Non tacciono invece i maggiorenti del Pdl, tra i più attivi Renato Brunetta e Daniela Santanché che ha detto “Noi abbiamo solo un’idea” su come il presidente Giorgio Napolitano potrebbe intervenire, “mi fa un po’ effetto pronunciare quella parola legata a Silvio Berlusconi”, facendo chiaramente riferimento alla richiesta di grazia per Silvio Berlusconi.

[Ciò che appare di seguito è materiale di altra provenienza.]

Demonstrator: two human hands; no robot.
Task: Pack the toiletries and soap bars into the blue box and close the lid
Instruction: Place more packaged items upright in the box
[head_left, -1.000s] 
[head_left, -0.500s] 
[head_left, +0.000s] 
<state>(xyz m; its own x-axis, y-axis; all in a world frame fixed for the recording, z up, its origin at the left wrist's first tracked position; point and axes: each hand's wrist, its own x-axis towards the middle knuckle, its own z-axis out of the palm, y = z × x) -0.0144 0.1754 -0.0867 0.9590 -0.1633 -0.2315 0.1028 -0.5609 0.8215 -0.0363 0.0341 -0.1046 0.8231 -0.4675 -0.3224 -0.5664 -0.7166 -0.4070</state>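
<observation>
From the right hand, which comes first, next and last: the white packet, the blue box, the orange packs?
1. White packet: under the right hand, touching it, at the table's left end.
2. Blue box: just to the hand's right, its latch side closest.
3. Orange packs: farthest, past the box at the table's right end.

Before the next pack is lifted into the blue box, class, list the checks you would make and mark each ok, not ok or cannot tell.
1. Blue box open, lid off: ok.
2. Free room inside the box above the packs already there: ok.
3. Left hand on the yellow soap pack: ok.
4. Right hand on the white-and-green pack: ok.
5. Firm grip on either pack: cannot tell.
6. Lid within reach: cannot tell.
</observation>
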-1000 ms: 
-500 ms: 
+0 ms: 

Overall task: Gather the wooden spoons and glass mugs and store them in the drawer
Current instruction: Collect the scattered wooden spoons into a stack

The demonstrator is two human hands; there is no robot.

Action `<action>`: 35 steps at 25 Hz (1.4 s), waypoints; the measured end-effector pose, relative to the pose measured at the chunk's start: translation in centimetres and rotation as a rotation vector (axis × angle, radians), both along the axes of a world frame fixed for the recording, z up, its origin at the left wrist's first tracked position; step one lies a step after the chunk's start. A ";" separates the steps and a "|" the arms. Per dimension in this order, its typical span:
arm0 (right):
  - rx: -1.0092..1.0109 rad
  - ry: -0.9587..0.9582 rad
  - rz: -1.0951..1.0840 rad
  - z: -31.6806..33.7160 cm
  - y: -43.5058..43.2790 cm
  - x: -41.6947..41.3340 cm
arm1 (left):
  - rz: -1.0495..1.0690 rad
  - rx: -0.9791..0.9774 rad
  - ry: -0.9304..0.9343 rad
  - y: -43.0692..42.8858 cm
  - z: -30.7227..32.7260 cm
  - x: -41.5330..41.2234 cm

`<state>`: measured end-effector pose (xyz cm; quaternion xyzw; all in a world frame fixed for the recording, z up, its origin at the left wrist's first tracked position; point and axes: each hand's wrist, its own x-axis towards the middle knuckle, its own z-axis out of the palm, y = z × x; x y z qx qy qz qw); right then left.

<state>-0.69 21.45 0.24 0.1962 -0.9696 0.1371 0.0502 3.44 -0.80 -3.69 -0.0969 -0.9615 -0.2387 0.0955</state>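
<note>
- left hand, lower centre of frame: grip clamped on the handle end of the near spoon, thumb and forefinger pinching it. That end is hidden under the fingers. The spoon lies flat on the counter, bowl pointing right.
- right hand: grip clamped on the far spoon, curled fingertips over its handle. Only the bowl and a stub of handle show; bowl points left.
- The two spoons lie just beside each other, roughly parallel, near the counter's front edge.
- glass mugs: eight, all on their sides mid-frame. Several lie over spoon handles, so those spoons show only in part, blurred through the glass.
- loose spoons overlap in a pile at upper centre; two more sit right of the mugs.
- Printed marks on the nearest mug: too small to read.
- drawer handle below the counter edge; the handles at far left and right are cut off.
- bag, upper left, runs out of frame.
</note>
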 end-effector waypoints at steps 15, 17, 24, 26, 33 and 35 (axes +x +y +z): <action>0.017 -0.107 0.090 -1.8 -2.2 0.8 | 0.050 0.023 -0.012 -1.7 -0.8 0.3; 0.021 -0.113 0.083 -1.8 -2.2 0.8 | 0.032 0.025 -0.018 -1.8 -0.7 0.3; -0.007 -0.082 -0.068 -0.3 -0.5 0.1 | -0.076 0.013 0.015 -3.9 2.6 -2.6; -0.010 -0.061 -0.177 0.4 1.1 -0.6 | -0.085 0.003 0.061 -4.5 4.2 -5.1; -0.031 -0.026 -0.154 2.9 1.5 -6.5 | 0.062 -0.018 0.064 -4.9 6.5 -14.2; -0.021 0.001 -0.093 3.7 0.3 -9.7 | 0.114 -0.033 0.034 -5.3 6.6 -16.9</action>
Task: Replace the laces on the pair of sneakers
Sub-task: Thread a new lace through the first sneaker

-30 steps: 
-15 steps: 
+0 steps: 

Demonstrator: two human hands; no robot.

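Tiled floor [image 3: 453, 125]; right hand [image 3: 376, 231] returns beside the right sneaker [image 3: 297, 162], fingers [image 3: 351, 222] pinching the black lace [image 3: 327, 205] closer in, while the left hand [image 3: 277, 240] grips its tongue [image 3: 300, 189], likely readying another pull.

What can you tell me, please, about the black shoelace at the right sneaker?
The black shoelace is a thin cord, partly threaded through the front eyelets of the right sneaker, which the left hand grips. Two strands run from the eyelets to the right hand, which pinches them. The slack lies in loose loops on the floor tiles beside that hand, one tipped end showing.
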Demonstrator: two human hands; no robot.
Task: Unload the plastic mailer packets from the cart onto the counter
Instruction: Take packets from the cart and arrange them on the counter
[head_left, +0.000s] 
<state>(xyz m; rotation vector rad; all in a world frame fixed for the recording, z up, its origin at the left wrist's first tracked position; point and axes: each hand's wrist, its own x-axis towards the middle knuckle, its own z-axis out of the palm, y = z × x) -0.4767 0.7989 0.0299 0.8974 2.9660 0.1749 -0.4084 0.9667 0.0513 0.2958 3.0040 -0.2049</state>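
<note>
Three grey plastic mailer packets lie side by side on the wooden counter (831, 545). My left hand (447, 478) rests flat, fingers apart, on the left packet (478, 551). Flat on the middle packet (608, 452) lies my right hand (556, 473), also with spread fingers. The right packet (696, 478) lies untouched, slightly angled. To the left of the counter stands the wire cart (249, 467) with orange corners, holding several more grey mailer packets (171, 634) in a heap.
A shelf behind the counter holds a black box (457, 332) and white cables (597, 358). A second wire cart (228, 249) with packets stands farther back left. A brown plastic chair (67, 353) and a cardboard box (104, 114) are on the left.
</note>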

Così come non tace il PD con il segretario Guglielmo Epifani che ha definito gli orientamenti del Pdl “ricette inquietanti”. “Chiedere al presidente della Repubblica la grazia è una pressione indebita” ha detto il segretario democratico alla festa regionale del Pd dell’Emilia Romagna di Casalgrande.

Resta in silenzio invece il Presidente del Consiglio Enrico Letta, dopo le dichiarazioni di ieri in cui ha detto apertamente di “non voler restare a tutti i costi” in assenza delle condizioni.

Ma la pietra tombale sul governo di larghe intese l’ha messa il principale protagonista della scena politica odierna, Silvio Berlusconi. Parlando ai gruppi del Pdl di Camera e Senato ha detto “Non possiamo sottrarci al dovere di una vera riforma della giustizia per questo siamo pronti alle elezioni”.